• _About this exercise_
Please output exactly the lines below, starting at the line that has "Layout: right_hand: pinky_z" and ending at the line that has "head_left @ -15", both included; leave out all pictures and include nothing else.

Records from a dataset

[Start of section]

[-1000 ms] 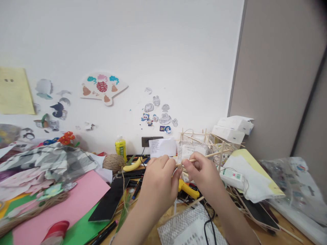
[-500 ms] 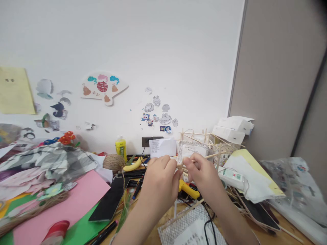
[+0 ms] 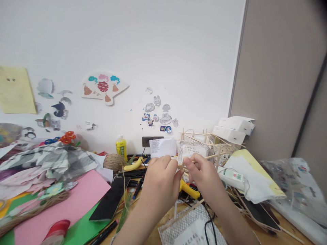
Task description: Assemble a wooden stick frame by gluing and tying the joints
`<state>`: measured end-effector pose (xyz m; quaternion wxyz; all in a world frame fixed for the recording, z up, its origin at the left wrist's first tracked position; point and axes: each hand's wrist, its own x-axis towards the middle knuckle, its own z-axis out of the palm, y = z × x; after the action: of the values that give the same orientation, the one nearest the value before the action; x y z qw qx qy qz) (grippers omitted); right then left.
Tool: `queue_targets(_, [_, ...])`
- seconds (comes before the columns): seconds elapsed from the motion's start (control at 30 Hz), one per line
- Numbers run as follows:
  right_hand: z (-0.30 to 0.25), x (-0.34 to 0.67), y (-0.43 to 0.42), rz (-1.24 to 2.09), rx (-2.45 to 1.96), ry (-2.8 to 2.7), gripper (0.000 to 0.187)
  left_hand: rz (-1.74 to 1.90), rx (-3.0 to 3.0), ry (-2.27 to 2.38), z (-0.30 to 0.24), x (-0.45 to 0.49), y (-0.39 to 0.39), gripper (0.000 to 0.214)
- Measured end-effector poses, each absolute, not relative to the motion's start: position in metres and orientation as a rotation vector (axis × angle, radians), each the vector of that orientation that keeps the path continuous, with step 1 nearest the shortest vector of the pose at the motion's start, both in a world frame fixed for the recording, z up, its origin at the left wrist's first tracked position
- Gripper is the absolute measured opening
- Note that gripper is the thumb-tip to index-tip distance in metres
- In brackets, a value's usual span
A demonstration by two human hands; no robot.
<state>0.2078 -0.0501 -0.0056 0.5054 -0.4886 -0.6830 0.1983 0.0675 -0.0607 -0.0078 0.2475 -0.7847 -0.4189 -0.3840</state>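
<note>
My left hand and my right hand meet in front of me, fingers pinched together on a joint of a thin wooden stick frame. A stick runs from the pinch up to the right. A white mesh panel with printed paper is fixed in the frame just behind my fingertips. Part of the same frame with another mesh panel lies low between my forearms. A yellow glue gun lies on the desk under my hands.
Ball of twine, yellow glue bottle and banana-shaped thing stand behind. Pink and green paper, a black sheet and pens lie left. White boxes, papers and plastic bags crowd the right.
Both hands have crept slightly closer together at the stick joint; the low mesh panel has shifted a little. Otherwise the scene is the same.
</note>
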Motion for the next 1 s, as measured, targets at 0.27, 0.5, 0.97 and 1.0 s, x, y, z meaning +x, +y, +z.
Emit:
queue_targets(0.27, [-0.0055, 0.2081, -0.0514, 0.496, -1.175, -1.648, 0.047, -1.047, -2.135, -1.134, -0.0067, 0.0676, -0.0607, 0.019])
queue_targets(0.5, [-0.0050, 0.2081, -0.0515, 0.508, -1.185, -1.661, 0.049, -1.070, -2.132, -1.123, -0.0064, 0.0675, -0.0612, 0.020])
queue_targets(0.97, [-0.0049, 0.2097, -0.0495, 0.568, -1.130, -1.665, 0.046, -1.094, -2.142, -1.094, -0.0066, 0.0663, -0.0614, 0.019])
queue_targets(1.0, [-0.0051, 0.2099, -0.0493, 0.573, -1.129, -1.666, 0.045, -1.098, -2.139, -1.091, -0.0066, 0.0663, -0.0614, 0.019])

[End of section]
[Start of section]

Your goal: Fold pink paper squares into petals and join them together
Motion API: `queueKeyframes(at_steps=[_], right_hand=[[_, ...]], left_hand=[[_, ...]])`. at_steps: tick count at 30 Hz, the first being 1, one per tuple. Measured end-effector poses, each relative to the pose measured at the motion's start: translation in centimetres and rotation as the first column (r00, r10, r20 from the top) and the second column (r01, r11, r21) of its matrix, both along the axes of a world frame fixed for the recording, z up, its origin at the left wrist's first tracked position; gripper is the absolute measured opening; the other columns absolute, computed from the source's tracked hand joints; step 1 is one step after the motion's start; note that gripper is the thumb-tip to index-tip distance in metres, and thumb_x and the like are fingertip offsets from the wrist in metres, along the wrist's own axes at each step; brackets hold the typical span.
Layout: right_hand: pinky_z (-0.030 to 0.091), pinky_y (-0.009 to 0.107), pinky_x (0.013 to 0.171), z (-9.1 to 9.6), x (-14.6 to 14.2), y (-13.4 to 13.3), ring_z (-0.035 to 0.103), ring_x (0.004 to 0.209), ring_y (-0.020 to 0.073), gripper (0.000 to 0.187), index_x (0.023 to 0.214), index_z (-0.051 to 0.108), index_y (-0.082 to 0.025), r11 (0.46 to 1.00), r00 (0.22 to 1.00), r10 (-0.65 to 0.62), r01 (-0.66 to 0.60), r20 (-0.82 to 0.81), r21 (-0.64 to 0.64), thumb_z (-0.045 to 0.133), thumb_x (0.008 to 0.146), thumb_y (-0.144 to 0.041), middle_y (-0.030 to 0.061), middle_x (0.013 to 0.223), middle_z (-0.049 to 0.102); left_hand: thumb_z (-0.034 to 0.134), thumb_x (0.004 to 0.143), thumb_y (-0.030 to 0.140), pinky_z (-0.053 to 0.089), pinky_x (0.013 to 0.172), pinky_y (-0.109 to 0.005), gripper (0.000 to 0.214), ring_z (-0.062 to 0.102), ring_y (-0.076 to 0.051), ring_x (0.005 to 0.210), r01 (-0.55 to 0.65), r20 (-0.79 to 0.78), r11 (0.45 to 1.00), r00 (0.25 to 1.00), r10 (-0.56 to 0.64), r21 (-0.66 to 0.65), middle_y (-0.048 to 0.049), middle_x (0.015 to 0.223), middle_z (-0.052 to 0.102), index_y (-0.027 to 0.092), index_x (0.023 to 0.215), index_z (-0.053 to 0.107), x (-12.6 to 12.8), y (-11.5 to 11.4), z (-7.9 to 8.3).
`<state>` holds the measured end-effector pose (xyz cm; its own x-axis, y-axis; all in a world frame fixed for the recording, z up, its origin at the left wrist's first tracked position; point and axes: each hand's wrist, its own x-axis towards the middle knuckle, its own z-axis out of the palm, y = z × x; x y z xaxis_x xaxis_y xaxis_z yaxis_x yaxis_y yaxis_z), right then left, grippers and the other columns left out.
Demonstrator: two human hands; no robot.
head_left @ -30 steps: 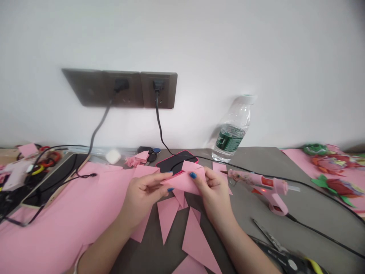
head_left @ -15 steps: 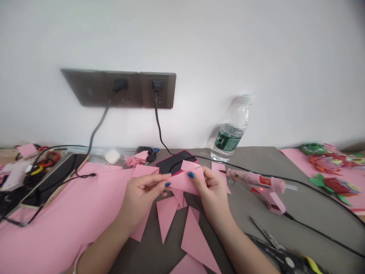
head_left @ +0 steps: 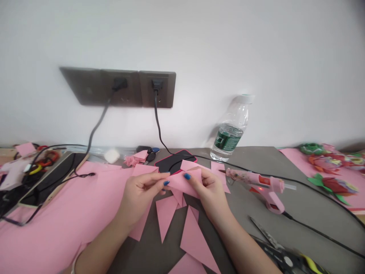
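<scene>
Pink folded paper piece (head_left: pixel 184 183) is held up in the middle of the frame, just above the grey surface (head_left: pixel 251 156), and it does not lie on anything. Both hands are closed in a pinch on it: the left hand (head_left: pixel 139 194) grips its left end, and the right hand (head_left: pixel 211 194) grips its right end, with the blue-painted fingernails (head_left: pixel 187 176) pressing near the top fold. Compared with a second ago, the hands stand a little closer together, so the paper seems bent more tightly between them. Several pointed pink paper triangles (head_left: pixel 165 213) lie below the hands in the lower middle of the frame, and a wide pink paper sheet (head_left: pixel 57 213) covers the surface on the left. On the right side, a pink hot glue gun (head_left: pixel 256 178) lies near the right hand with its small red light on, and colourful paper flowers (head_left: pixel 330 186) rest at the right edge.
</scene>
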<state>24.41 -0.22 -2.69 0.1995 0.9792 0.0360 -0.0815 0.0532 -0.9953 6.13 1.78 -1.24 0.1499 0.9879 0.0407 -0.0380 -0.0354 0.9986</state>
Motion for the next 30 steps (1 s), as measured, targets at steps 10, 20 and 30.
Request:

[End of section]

• _Completed task_
Layout: right_hand: pinky_z (-0.030 to 0.091), pinky_y (-0.009 to 0.107), pinky_x (0.013 to 0.171), z (-9.1 to 9.6), x (-14.6 to 14.2), y (-13.4 to 13.3), ring_z (-0.035 to 0.103), ring_x (0.004 to 0.209), ring_y (-0.020 to 0.073), gripper (0.000 to 0.187), index_x (0.023 to 0.214), index_z (-0.051 to 0.108), index_y (-0.082 to 0.025), r11 (0.46 to 1.00), r00 (0.22 to 1.00), r10 (-0.65 to 0.62), r01 (-0.66 to 0.60), r20 (-0.82 to 0.81), r21 (-0.64 to 0.64), thumb_z (-0.045 to 0.133), thumb_x (0.008 to 0.146), thumb_y (-0.144 to 0.041), middle_y (-0.030 to 0.061), middle_x (0.013 to 0.223), middle_z (-0.049 to 0.102); left_hand: thumb_z (-0.034 to 0.134), thumb_x (0.004 to 0.143), thumb_y (-0.030 to 0.140), pinky_z (-0.053 to 0.089), pinky_x (0.013 to 0.172), pinky_y (-0.109 to 0.005), gripper (0.000 to 0.214), ring_z (-0.062 to 0.102), ring_y (-0.076 to 0.051), ring_x (0.005 to 0.210), r01 (-0.55 to 0.65), r20 (-0.79 to 0.78), r11 (0.45 to 1.00), r00 (0.25 to 1.00), r10 (-0.56 to 0.64), r21 (-0.66 to 0.65), middle_y (-0.048 to 0.049), middle_x (0.015 to 0.223), middle_z (-0.052 to 0.102), index_y (-0.027 to 0.092), index_x (0.023 to 0.215), index_z (-0.053 to 0.107), x (-12.6 to 12.8), y (-11.5 to 11.4), z (-7.9 to 8.3).
`<state>` holds the measured end-effector pose (xyz cm; its own x-axis, y-axis; all in a world frame fixed for the recording, z up, its origin at the left wrist's first tracked position; point and axes: each hand's wrist, its own x-axis towards the middle knuckle, its own z-axis out of the palm, y = z × x; x y z xaxis_x xaxis_y xaxis_z yaxis_x yaxis_y yaxis_z), right then left, grippers and the other columns left out.
Demonstrator: two human hands; no robot.
head_left @ -30 steps: 
head_left @ -15 steps: 

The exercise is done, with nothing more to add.